Helvipad: A Real-World Dataset for Omnidirectional Stereo Depth Estimation
This provides a dataset and adaptations for omnidirectional depth estimation, addressing a gap in computer vision, but it is incremental as it builds on existing stereo methods.
The authors tackled the lack of data for omnidirectional stereo depth estimation by introducing Helvipad, a real-world dataset with 40K video frames and accurate depth labels, and showed that adapting stereo models improves performance in this domain.

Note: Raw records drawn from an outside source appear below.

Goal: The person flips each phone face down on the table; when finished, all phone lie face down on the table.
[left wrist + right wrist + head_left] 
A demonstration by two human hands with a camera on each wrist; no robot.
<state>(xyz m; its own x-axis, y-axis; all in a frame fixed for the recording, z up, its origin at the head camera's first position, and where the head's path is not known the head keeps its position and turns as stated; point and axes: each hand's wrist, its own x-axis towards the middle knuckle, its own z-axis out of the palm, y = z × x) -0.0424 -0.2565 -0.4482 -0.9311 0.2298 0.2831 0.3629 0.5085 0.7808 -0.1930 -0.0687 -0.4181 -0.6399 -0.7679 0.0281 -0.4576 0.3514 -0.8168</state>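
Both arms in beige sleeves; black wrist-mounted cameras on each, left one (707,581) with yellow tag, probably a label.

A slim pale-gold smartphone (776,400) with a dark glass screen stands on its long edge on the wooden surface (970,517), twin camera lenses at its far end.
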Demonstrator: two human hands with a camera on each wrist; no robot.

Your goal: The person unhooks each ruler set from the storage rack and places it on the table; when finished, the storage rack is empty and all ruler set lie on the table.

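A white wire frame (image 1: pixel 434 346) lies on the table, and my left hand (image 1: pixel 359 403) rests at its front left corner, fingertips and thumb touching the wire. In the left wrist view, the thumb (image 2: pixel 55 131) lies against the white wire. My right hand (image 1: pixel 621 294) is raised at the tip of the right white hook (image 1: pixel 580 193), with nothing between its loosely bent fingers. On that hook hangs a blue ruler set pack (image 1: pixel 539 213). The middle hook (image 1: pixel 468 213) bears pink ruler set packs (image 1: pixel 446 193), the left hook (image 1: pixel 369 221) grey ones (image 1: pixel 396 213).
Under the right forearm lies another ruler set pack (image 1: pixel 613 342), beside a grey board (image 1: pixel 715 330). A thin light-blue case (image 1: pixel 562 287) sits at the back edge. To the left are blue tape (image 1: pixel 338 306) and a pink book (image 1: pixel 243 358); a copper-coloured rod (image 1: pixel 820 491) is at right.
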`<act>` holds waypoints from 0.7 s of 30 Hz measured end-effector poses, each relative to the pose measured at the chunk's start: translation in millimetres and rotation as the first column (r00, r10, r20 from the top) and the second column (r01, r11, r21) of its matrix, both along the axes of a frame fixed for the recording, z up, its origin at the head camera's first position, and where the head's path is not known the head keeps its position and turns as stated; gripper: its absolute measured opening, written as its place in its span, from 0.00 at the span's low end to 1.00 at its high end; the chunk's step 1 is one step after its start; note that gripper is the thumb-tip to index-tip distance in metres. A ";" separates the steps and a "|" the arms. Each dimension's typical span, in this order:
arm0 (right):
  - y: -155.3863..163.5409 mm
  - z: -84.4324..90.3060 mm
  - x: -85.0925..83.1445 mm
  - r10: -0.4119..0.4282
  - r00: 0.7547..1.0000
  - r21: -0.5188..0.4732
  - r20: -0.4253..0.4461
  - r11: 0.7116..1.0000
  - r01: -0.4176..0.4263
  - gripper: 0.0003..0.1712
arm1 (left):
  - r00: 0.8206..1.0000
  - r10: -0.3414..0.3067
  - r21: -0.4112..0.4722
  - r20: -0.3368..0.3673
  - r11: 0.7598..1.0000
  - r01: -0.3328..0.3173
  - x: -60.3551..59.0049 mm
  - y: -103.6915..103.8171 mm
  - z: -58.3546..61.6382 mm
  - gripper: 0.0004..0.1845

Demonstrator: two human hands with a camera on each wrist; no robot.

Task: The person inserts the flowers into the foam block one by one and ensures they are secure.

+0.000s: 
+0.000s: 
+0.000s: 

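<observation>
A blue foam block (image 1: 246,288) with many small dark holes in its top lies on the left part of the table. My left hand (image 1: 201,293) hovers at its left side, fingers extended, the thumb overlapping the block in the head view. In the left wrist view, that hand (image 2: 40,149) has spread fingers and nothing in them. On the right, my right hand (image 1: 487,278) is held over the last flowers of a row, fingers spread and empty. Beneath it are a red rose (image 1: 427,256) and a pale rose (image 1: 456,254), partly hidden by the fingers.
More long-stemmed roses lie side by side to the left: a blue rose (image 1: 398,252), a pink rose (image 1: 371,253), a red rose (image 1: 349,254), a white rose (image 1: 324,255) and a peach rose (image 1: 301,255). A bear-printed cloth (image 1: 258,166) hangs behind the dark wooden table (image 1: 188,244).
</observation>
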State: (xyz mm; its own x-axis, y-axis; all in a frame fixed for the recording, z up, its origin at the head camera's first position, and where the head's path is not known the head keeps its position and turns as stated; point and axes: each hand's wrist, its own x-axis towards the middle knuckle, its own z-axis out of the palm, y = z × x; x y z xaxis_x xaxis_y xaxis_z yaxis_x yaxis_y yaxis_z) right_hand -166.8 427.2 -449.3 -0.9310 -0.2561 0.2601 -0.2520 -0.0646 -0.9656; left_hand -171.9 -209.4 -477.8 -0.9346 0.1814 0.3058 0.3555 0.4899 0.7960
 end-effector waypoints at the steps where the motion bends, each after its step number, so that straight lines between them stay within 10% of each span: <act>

Despite progress in stereo depth estimation, omnidirectional imaging remains underexplored, mainly due to the lack of appropriate data. We introduce Helvipad, a real-world dataset for omnidirectional stereo depth estimation, featuring 40K video frames from video sequences across diverse environments, including crowded indoor and outdoor scenes with various lighting conditions. Collected using two 360° cameras in a top-bottom setup and a LiDAR sensor, the dataset includes accurate depth and disparity labels by projecting 3D point clouds onto equirectangular images. Additionally, we provide an augmented training set with an increased label density by using depth completion. We benchmark leading stereo depth estimation models for both standard and omnidirectional images. The results show that while recent stereo methods perform decently, a challenge persists in accurately estimating depth in omnidirectional imaging. To address this, we introduce necessary adaptations to stereo models, leading to improved performance.